WHAT TO WORK ON
All records below must be reproduced exactly, although any pictures they contain are to be omitted.

======

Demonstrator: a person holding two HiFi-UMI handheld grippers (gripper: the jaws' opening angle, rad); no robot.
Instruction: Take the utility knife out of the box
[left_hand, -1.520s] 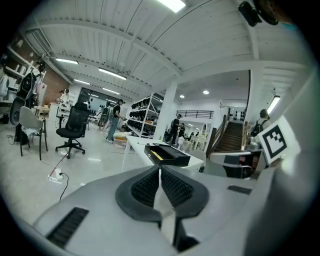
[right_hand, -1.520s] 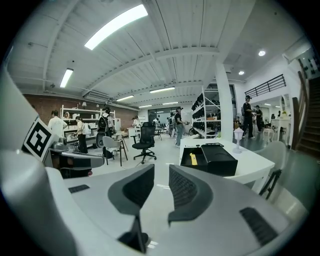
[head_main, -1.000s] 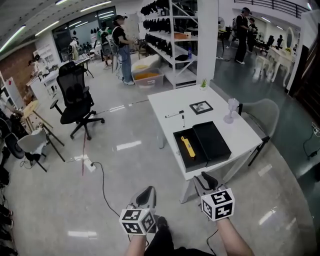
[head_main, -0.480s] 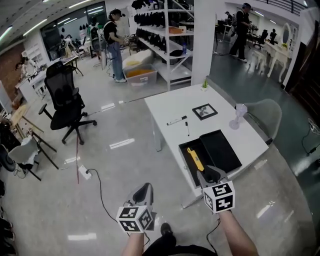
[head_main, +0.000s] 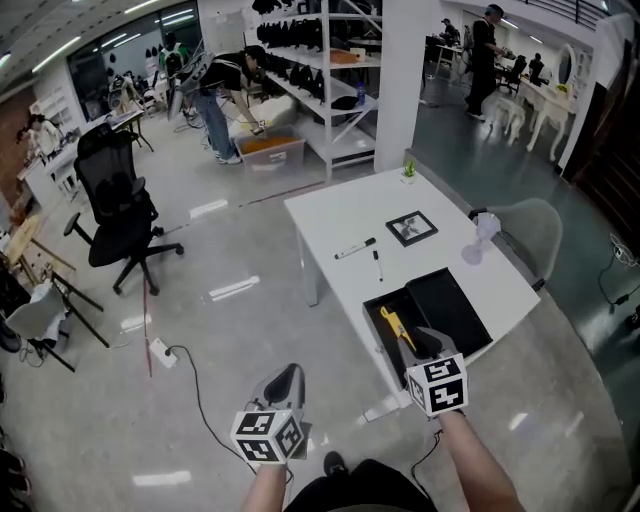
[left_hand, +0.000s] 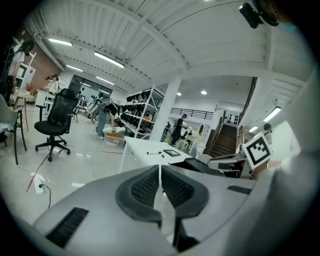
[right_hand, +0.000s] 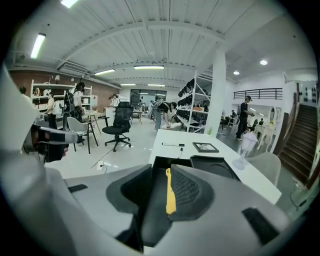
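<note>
– Yellow utility knife (head_main: 397, 327) lies in the open black box (head_main: 380, 312), centre-right: nothing lifted yet!
– Right gripper (head_main: 425, 343) hovers close, jaws apart, empty; left gripper (head_main: 285, 383) pinched together, lower centre. Grab and lift remain.

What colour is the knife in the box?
Yellow. The knife shows best in the right gripper view, lying in the black box.

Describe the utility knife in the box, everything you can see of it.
The utility knife is a slim, yellow, plastic-looking bar; its blade is too small to make out. It lies flat, roughly lengthwise, in the tray of the open black box at the near edge of the white table. Only the box touches it. The right gripper, fingers apart, points at it without reaching it.
</note>
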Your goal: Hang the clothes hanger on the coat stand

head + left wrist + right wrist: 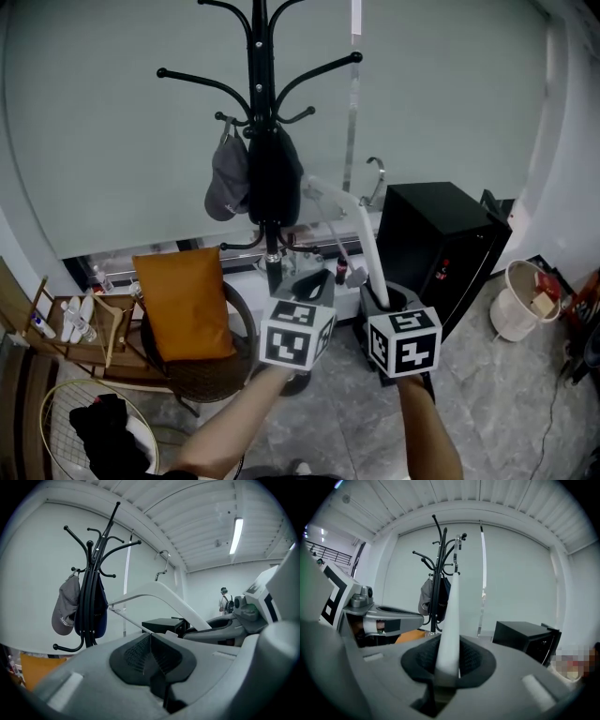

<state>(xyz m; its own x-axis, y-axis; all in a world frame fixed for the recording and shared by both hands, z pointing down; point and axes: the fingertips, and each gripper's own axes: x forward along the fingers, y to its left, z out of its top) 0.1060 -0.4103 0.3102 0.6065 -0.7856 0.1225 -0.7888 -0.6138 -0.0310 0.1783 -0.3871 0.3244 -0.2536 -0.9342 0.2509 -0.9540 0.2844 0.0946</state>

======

EXERCISE RESULT
Demonstrator: a person holding two HiFi-UMI handheld grippers (gripper: the jaws' opening angle, rad); no robot.
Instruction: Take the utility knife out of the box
[left_hand, -1.520s] 
[right_hand, -1.520s] 
[head_main, -1.000s] 
[head_main, -0.480s] 
[head_main, +0.000s] 
[left_hand, +0.000s] 
[right_hand, +0.000s] 
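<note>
– Yellow utility knife (head_main: 397, 327) lies in the open black box (head_main: 380, 312), centre-right: nothing lifted yet!
– Right gripper (head_main: 425, 343) hovers close, jaws apart, empty; left gripper (head_main: 285, 383) pinched together, lower centre. Grab and lift remain.

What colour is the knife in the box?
Yellow. The knife shows best in the right gripper view, lying in the black box.

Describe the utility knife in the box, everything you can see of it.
The utility knife is a slim, yellow, plastic-looking bar; its blade is too small to make out. It lies flat, roughly lengthwise, in the tray of the open black box at the near edge of the white table. Only the box touches it. The right gripper, fingers apart, points at it without reaching it.
</note>
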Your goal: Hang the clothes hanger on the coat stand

head + left wrist + right wrist: 

<state>(xyz m; its own x-axis, y-axis; all in a world frame fixed for the recording and shared by both hands, z pointing down; point and axes: the fingertips, and each gripper's own axes: x forward along the fingers, y to its left, z out of its top) 0.1060 -0.4103 0.3102 0.6065 -0.7856 0.1225 -0.7888 -0.6138 -0.0310 0.1783 -0.3871 0.3244 -0.2536 -0.9342 0.2509 -0.9540 0.2844 0.0946</state>

No more is needed for this exercise.